> YOUR GOAL
Exactly reproduce all the records, keeping pictures out of the copy.

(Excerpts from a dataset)
□ □ □ □
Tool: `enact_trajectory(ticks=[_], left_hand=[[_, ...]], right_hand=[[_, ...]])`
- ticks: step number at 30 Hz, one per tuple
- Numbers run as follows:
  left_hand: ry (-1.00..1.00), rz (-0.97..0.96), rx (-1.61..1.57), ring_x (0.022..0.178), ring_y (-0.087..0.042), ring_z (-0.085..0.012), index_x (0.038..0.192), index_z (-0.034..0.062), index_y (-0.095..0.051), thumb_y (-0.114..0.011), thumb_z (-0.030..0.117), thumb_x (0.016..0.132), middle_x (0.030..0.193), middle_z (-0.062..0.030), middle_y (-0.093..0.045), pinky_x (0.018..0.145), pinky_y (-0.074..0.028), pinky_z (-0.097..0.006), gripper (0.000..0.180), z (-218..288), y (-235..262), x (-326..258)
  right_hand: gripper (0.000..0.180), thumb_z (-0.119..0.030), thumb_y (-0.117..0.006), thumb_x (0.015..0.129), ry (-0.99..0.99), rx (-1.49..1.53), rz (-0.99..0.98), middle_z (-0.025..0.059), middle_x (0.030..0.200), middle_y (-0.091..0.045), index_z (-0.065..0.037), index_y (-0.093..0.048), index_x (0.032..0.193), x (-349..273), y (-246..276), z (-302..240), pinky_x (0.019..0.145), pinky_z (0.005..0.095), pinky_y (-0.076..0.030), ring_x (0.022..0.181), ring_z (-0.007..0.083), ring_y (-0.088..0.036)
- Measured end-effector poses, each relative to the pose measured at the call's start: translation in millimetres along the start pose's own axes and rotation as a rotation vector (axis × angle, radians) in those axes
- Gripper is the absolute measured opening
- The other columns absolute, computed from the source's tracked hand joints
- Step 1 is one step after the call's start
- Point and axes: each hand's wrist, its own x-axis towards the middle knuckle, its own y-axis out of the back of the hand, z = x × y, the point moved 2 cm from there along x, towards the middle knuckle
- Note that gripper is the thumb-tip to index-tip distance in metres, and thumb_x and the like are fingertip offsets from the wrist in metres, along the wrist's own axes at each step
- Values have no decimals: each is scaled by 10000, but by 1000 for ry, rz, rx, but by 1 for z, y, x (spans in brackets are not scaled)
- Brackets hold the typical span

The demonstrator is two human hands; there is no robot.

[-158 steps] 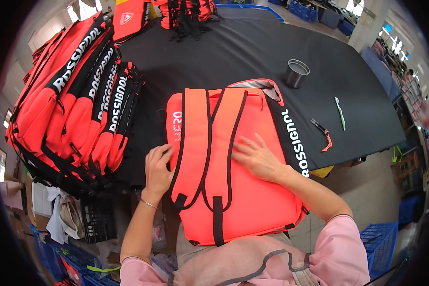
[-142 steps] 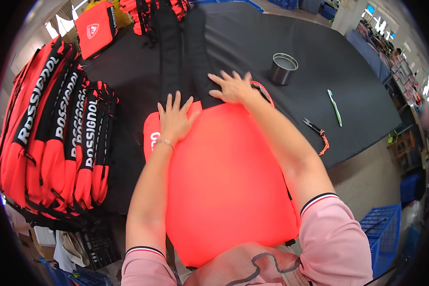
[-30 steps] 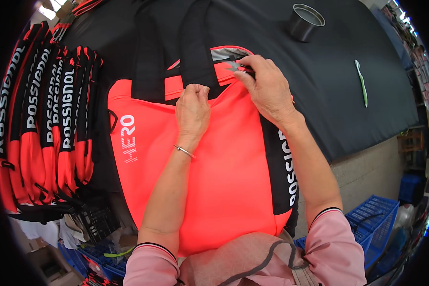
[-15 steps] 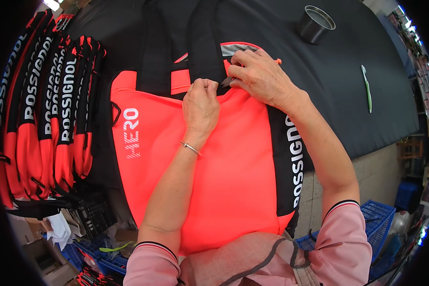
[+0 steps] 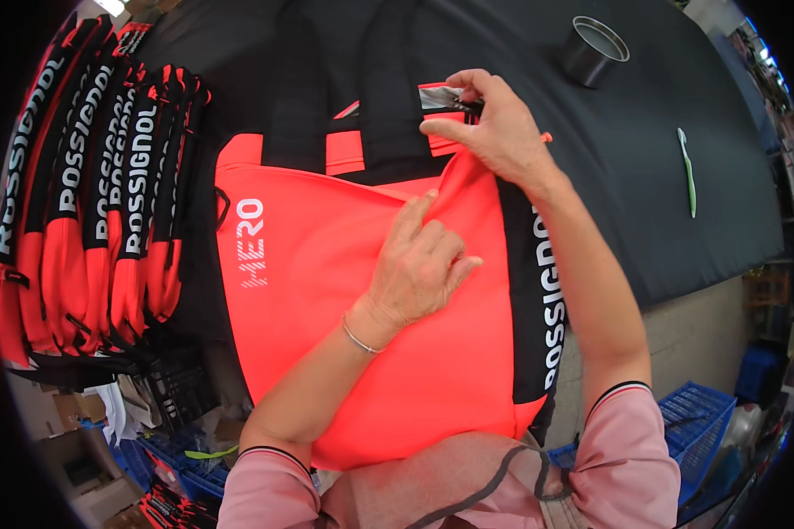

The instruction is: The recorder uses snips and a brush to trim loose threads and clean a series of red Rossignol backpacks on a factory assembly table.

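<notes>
A neon coral and black backpack (image 5: 370,353) lies spread in front of me, its black straps (image 5: 390,97) running toward the far side. My left hand (image 5: 419,264) is over the upper middle of its coral panel, index finger stretched toward the raised top edge, thumb apart, holding nothing. Beyond it, my right hand (image 5: 503,132) is at the bag's top right corner. Its curled fingers keep hold of small dark metal thread snips (image 5: 473,108), mostly hidden by the hand, while the thumb sticks out. Grey lining (image 5: 437,97) shows behind the straps.
A row of similar coral and black bags (image 5: 88,194) stands at the left. On the black-covered table (image 5: 520,44) are a dark open can (image 5: 595,53) and a green-and-white toothbrush (image 5: 688,172). Blue crates (image 5: 697,428) sit below at the right.
My left hand has let go of the bag's top edge and moved right and nearer, its fingers spreading. My right hand has lifted off the edge with the snips, its thumb now apart.
</notes>
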Motion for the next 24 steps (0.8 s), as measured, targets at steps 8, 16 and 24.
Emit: enact_trajectory(ticks=[8,16,24], left_hand=[[332,365,331,836,-658,-302,1075,-2,-645,-708,77,883,990,-113,-665,742,-544,-381,216,-74,47,23],[885,-36,206,668,-664,-247,910,73,-756,-776,368,836,747,-84,-688,593,-502,-372,304,-76,52,46],[654,278,158,622,-644,-212,876,74,-737,-777,289,851,688,-57,-660,534,-467,-341,220,-87,23,20]], right_hand=[[538,-215,-836,763,-74,-136,100,103,1124,-610,-87,-571,1213,-14,-19,10,829,417,-552,1000,310,-667],[476,-210,-813,785,-32,-173,121,87,1115,-611,-85,-592,1188,-17,-23,13,819,411,-557,994,282,-673],[457,-205,-808,786,15,-145,142,88,1106,-615,-75,-600,1172,-16,-26,13,813,403,-560,988,279,-674]])
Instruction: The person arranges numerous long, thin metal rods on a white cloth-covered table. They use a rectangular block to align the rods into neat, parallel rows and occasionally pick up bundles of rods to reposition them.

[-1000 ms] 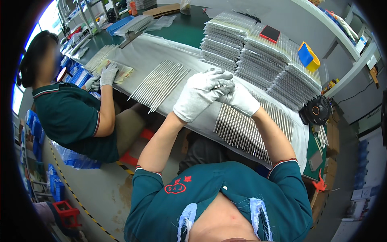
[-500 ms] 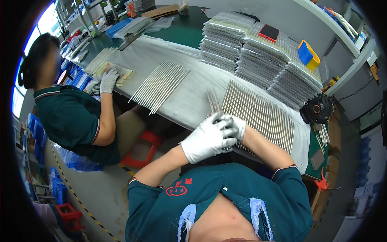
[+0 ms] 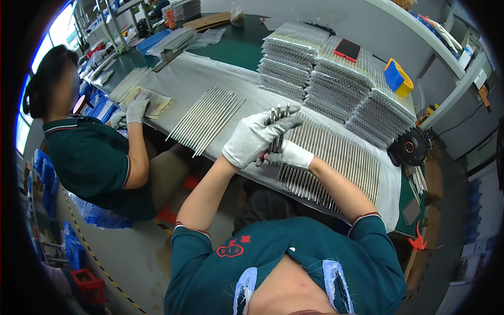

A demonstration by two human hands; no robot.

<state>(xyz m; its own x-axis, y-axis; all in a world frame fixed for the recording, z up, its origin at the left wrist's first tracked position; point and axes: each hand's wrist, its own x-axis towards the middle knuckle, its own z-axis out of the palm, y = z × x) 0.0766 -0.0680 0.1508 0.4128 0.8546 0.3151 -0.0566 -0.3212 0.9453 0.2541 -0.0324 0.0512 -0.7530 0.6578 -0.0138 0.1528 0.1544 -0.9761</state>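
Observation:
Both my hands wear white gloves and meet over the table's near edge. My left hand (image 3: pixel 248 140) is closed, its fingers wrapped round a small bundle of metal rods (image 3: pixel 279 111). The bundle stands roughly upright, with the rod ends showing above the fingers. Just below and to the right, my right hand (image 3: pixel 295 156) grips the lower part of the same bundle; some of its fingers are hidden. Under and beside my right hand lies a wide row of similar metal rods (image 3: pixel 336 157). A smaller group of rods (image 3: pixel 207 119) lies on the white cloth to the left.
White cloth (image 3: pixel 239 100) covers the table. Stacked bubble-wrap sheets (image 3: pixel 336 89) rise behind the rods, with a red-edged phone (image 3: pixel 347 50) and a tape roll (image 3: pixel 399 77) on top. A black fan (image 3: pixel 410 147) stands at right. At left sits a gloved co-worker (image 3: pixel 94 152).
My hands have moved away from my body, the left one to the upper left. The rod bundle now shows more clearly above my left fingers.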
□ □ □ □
> EXPECTED OUTPUT
Tool: `enact_trajectory(ticks=[_], left_hand=[[_, ...]], right_hand=[[_, ...]])`
- ticks: step number at 30 Hz, one per tuple
- Numbers run as follows:
  left_hand: ry (-1.00..1.00), rz (-0.97..0.96), rx (-1.61..1.57), ring_x (0.022..0.178), ring_y (-0.087..0.042), ring_z (-0.085..0.012), index_x (0.038..0.192), index_z (-0.034..0.062), index_y (-0.095..0.051), thumb_y (-0.114..0.011), thumb_z (-0.030..0.117), thumb_x (0.016..0.132), middle_x (0.030..0.193), middle_z (-0.062..0.030), middle_y (-0.093..0.045), pinky_x (0.018..0.145), pinky_y (-0.074..0.028), pinky_z (-0.097..0.006), gripper (0.000..0.180), z (-218..288), y (-235..262), x (-326..258)
  right_hand: gripper (0.000..0.180), thumb_z (-0.119..0.030), thumb_y (-0.117..0.006), thumb_x (0.015..0.129), ry (-0.99..0.99), rx (-1.49..1.53), rz (-0.99..0.98), middle_z (-0.025..0.059), middle_x (0.030..0.200), middle_y (-0.091..0.045), index_z (-0.065..0.037), index_y (-0.093..0.048), index_x (0.032..0.193), x (-349..273), y (-246..276), z (-302..240), pinky_x (0.019..0.145), pinky_z (0.005..0.095), pinky_y (-0.076..0.030), ring_x (0.022..0.181), ring_z (-0.007..0.083), ring_y (-0.088..0.036)
- Measured end-effector poses, each relative to the pose measured at the call's start: translation in millimetres along the start pose's own axes and rotation as a rotation vector (axis × angle, radians) in those axes
- Gripper is the absolute measured opening
- The other columns absolute, computed from the source's tracked hand joints
- Step 1 is one step after the call's start
- Point and axes: each hand's wrist, its own x-axis towards the middle knuckle, its own y-axis out of the back of the hand, z = x × y, the point moved 2 cm from there along x, towards the middle knuckle
- Note that gripper is the thumb-tip to index-tip distance in metres, and thumb_x and the like are fingertip offsets from the wrist in metres, along the wrist's own axes at each step
- Values have no decimals: each is scaled by 10000, but by 1000 for ry, rz, rx, but by 1 for z, y, x (spans in brackets are not scaled)
- Brackets hold the typical span

The demonstrator is two human hands; there is no robot.

[-158 steps] 
[-142 steps] 
[-30 steps] 
[-15 steps] 
[+0 steps] 

The instruction is: The recorder uses snips and a brush to trim loose threads and clean a series of red Rossignol backpacks on a factory assembly table.

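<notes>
A neon coral and black backpack (image 5: 370,353) lies spread in front of me, its black straps (image 5: 390,97) running toward the far side. My left hand (image 5: 419,264) is over the upper middle of its coral panel, index finger stretched toward the raised top edge, thumb apart, holding nothing. Beyond it, my right hand (image 5: 503,132) is at the bag's top right corner. Its curled fingers keep hold of small dark metal thread snips (image 5: 473,108), mostly hidden by the hand, while the thumb sticks out. Grey lining (image 5: 437,97) shows behind the straps.
A row of similar coral and black bags (image 5: 88,194) stands at the left. On the black-covered table (image 5: 520,44) are a dark open can (image 5: 595,53) and a green-and-white toothbrush (image 5: 688,172). Blue crates (image 5: 697,428) sit below at the right.
My left hand has let go of the bag's top edge and moved right and nearer, its fingers spreading. My right hand has lifted off the edge with the snips, its thumb now apart.
</notes>
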Motion for the next 24 steps (0.8 s), as measured, targets at steps 8, 16 and 24.
Emit: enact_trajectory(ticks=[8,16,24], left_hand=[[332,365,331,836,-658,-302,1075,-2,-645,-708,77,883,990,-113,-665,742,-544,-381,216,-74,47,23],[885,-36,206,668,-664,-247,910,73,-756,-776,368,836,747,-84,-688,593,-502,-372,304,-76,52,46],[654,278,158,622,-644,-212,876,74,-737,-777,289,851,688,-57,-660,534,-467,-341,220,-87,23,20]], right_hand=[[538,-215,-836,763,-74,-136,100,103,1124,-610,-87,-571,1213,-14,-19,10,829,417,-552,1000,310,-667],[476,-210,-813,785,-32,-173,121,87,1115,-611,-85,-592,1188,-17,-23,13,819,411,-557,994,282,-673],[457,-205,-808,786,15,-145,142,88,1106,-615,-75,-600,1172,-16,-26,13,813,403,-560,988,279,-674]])
Instruction: The person arranges numerous long, thin metal rods on a white cloth-covered table. They use a rectangular block to align the rods into neat, parallel rows and occasionally pick up bundles of rods to reposition them.

[-1000 ms] 
[-500 ms] 
[+0 ms] 

A demonstration by two human hands; no robot.

<state>(xyz m; its own x-axis, y-axis; all in a world frame fixed for the recording, z up, its origin at the left wrist's first tracked position; point and axes: each hand's wrist, its own x-axis towards the middle knuckle, its own z-axis out of the palm, y = z × x) 0.0766 -0.0680 0.1508 0.4128 0.8546 0.3151 -0.0566 -0.3212 0.9453 0.2541 -0.0324 0.0512 -0.7530 0.6578 -0.0138 0.1528 0.1544 -0.9761</state>
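Observation:
Both my hands wear white gloves and meet over the table's near edge. My left hand (image 3: pixel 248 140) is closed, its fingers wrapped round a small bundle of metal rods (image 3: pixel 279 111). The bundle stands roughly upright, with the rod ends showing above the fingers. Just below and to the right, my right hand (image 3: pixel 295 156) grips the lower part of the same bundle; some of its fingers are hidden. Under and beside my right hand lies a wide row of similar metal rods (image 3: pixel 336 157). A smaller group of rods (image 3: pixel 207 119) lies on the white cloth to the left.
White cloth (image 3: pixel 239 100) covers the table. Stacked bubble-wrap sheets (image 3: pixel 336 89) rise behind the rods, with a red-edged phone (image 3: pixel 347 50) and a tape roll (image 3: pixel 399 77) on top. A black fan (image 3: pixel 410 147) stands at right. At left sits a gloved co-worker (image 3: pixel 94 152).
My hands have moved away from my body, the left one to the upper left. The rod bundle now shows more clearly above my left fingers.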

Nothing further belongs to this answer.